Stephen M. Varosi Memorial Scholarship/Fellowship in Electrical and Computer Engineering
Friends and colleagues established this fund in 2006 in loving memory of Stephen Steve Varosi. A Cocoa Beach, Florida native of Hungarian descent, Steve was a brilliant, creative engineer with a variety of research interests. While a student at the University of Florida, he was an outstanding young scholar in the Department of Electrical and Computer Engineering. Steve received his bachelor’s degree from UF in 1987 and his master’s degree in 1991.
After graduation, Steve began his career at Alachua-based Tucker-Davis Technologies, which develops real-time signal processing systems for neurophysiology, psychophysics, bioacoustics and virtual acoustics. Next, he was an early employee of the newly formed Applied Resonance Technologies, which later grew into MRI Devices and Invivo, where he and his colleagues were awarded a patent, Method and apparatus for enhanced multiple coil imaging. Steve also had an ongoing business partnership with former instructor UF professor Giuseppe Basile to design and create an autopilot system for single and twin-engine planes. This in turn led to Steve’s consultant position as a Research and Development engineer at Chelton Aviation. Most recently, Steve had begun research work for Convergent Engineering, a Gainesville biomedical engineering company, utilizing electronics in human medicine delivery systems.

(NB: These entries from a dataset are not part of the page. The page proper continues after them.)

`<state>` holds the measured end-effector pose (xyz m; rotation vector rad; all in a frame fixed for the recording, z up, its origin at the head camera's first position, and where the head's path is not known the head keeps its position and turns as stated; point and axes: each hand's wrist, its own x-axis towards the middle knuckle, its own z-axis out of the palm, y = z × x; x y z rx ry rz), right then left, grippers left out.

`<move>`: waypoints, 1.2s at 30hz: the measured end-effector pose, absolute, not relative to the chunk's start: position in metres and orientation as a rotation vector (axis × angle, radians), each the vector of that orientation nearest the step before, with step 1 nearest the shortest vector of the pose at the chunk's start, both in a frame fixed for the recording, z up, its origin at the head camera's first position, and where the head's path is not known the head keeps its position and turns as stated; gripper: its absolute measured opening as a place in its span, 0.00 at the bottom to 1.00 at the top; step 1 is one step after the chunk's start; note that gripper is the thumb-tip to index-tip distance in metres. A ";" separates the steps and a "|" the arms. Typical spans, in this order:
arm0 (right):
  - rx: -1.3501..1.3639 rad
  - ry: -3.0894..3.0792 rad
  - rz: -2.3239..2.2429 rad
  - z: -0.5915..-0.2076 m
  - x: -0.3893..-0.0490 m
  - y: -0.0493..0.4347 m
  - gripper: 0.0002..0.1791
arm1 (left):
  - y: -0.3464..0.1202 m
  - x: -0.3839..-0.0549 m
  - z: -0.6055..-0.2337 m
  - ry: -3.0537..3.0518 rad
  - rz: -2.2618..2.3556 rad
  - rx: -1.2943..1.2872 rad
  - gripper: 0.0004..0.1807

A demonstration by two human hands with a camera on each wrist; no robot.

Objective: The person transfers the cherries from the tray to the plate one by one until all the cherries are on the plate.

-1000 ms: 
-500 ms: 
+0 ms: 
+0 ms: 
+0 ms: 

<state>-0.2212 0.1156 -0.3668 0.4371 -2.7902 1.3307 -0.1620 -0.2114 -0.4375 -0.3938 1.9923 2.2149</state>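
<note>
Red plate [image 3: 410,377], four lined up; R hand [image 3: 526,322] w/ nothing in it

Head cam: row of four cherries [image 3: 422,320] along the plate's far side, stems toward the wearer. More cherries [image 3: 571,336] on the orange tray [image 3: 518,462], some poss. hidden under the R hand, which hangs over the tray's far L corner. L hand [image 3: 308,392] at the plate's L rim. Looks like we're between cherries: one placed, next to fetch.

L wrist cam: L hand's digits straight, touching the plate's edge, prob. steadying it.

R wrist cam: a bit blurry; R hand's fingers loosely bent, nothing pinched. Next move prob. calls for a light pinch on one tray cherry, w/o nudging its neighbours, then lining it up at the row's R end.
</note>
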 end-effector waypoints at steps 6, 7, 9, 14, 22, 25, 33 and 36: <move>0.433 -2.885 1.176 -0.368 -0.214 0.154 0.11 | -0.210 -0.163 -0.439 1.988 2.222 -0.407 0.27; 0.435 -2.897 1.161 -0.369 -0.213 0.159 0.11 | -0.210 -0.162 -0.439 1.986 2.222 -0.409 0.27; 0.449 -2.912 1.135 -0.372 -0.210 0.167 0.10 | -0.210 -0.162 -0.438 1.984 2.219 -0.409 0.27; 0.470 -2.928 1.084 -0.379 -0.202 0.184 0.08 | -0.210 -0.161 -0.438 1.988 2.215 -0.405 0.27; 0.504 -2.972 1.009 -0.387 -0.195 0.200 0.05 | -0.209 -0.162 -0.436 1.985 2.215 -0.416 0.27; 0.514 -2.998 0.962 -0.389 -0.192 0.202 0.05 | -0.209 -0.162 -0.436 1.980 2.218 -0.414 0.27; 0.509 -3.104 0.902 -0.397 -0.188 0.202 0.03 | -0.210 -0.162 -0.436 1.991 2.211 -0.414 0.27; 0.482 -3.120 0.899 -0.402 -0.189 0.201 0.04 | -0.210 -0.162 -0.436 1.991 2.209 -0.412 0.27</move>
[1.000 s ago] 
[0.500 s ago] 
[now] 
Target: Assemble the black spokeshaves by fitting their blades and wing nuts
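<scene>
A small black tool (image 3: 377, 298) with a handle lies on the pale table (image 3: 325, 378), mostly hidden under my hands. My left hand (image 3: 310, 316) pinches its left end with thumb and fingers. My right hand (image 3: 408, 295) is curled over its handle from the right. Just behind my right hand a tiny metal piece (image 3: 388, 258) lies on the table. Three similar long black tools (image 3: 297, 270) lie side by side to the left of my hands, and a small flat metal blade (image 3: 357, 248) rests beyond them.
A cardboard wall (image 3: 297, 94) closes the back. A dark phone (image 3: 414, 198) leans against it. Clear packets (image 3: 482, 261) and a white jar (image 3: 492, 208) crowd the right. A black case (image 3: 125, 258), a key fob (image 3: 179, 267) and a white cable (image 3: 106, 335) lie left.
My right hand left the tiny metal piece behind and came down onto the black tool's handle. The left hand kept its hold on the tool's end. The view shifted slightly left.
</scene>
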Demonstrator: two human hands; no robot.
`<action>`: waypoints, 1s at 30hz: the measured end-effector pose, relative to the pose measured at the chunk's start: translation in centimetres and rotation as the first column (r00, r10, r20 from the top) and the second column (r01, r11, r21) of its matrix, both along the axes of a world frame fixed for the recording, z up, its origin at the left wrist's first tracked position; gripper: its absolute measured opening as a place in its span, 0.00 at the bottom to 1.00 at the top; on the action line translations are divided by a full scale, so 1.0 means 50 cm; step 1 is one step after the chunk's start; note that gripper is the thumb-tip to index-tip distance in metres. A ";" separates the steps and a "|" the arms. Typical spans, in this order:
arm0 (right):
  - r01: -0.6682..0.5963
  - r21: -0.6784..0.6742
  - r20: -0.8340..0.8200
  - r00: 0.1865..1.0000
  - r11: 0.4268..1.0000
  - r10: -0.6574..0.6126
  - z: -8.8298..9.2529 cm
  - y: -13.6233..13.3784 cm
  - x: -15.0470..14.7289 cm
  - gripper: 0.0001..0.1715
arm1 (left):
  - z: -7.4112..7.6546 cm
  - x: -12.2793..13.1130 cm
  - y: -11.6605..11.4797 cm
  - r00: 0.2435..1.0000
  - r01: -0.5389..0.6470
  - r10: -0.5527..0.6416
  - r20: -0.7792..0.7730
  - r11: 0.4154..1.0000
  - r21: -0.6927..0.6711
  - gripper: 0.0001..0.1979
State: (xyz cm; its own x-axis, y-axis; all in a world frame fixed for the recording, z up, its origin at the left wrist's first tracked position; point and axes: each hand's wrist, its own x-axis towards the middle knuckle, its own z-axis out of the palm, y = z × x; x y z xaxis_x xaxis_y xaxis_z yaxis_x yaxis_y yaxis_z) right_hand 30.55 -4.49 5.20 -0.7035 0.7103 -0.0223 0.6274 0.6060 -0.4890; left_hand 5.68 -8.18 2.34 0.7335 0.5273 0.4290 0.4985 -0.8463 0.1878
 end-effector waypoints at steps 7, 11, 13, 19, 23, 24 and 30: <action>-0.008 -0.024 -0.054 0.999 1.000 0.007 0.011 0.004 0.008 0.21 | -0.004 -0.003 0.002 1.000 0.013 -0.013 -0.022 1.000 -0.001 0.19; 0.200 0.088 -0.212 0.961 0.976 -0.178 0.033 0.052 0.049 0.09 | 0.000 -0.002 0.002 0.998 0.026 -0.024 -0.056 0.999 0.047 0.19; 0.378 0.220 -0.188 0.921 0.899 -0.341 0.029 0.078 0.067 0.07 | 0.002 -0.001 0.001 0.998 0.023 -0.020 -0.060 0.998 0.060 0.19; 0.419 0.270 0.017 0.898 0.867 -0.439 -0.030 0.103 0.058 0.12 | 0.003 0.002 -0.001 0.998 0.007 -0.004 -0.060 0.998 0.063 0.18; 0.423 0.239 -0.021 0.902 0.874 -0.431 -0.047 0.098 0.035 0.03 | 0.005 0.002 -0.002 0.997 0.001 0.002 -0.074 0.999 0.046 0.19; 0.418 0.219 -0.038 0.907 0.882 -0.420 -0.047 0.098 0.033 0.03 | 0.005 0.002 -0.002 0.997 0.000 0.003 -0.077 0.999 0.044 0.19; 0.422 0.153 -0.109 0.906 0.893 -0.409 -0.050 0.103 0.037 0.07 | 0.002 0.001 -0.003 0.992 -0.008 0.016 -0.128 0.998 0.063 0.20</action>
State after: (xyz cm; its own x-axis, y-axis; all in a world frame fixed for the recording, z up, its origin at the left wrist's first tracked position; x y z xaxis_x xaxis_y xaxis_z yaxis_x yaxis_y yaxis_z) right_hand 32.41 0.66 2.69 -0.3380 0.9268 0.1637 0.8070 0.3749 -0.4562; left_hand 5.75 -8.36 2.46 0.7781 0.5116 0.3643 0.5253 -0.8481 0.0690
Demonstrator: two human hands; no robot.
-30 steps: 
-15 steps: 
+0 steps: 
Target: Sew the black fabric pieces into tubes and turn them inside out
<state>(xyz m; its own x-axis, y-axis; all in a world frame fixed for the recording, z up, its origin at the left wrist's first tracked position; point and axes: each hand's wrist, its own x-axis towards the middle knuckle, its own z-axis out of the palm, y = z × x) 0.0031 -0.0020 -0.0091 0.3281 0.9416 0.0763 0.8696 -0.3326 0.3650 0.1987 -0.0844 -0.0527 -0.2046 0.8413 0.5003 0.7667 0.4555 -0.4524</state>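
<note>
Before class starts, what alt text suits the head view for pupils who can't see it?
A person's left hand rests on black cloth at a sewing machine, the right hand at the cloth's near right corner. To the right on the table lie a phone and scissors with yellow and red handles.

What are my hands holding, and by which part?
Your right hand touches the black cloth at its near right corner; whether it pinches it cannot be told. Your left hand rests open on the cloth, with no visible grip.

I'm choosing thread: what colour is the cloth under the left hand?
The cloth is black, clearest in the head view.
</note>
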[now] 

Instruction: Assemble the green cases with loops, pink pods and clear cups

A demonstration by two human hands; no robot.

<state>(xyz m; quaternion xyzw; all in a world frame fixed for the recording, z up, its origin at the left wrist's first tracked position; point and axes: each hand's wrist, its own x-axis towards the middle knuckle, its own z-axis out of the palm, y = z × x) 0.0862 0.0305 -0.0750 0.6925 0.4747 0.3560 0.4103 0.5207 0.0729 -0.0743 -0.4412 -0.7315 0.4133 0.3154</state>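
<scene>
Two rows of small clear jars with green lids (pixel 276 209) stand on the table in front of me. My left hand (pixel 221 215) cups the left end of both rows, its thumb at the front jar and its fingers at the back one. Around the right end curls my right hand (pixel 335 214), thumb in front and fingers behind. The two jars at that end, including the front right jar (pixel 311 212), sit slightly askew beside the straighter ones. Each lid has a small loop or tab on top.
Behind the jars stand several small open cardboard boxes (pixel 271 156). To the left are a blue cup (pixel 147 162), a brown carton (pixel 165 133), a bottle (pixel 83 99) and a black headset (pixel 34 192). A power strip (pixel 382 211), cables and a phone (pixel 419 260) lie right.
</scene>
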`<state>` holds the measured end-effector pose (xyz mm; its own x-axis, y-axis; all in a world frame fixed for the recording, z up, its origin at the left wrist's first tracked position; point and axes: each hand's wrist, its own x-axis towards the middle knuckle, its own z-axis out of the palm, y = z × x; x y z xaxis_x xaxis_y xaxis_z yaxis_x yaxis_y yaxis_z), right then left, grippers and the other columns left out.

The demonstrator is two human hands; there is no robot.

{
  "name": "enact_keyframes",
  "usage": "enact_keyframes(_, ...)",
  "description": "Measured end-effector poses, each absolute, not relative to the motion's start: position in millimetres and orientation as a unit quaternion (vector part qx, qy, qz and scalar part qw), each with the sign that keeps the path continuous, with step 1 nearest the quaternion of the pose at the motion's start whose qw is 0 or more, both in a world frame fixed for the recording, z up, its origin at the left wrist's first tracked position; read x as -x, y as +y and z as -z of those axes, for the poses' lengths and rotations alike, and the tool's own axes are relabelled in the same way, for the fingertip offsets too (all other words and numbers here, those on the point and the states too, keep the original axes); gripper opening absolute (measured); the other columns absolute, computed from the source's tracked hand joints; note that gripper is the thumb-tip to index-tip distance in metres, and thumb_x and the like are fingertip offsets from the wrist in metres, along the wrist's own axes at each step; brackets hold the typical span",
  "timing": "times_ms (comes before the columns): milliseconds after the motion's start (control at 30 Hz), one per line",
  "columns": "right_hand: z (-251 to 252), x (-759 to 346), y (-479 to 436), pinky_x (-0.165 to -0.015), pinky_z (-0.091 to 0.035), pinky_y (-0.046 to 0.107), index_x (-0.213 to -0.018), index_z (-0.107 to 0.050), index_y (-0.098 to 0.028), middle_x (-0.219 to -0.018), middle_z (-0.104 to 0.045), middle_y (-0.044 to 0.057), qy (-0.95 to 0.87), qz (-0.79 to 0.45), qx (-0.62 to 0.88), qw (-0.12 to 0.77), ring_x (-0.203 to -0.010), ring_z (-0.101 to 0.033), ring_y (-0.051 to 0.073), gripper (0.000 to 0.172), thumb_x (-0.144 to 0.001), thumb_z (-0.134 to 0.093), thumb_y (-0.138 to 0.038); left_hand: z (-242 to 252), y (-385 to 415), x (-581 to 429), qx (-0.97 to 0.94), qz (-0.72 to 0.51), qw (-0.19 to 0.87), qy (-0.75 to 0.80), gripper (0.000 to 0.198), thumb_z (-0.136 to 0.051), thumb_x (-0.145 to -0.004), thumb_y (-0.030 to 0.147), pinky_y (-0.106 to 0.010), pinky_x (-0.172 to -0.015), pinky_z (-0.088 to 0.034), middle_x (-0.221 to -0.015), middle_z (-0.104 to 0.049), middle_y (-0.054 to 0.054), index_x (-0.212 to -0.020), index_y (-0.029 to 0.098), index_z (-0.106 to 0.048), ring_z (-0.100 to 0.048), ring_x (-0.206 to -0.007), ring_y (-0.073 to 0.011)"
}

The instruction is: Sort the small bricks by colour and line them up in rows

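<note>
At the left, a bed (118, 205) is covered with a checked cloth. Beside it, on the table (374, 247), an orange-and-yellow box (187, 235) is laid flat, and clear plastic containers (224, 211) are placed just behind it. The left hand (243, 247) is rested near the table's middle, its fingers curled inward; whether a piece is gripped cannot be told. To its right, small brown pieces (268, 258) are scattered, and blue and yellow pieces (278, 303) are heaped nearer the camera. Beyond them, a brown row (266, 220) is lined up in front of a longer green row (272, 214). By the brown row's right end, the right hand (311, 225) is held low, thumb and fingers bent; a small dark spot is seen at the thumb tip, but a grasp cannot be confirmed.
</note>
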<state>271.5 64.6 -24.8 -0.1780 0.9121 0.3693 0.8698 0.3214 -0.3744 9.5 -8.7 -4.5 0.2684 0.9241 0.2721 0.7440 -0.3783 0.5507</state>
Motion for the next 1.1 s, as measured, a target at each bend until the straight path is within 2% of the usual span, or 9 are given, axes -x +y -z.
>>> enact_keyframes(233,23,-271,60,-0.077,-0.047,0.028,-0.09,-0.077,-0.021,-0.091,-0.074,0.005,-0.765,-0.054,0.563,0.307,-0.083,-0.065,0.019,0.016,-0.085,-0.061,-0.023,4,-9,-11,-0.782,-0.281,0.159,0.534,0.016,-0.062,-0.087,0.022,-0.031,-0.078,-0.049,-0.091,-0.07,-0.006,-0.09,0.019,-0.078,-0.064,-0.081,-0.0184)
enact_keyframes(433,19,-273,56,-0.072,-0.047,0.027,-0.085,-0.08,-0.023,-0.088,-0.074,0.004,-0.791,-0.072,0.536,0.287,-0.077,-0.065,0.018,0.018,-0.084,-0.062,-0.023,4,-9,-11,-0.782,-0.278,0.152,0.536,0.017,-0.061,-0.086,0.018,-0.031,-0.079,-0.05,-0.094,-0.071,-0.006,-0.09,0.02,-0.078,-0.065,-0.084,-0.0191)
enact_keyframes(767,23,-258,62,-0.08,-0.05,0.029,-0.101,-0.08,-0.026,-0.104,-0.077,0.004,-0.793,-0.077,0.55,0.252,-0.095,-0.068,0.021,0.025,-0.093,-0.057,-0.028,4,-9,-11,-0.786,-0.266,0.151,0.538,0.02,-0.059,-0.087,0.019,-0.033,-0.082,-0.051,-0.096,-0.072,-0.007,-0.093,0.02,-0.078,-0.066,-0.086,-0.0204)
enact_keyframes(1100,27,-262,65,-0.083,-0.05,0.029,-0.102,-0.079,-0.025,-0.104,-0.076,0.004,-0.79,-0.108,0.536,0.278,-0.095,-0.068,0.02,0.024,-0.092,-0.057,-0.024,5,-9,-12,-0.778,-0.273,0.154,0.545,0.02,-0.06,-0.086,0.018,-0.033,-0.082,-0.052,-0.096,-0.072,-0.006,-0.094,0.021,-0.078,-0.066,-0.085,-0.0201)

While among the University of Florida engineering community, Steve was considered a talented engineer, outside of the University he was known for his love of music and percussion instruments. As a talented and sought-after drummer, Steve was a member of many local bands throughout his 23 years living in Gainesville. Steve was also an avid outdoorsman and dog lover who knew when to put everything else on hold in favor of a beautiful day kayaking with his dogs down the Santa Fe River.
In April 2006, Steve Varosi died at the age of 40 in a tragic airplane crash at Gainesville Regional Airport, along with his 12-year-old nephew Michael, and UF colleague Dr. Giuseppe Basile.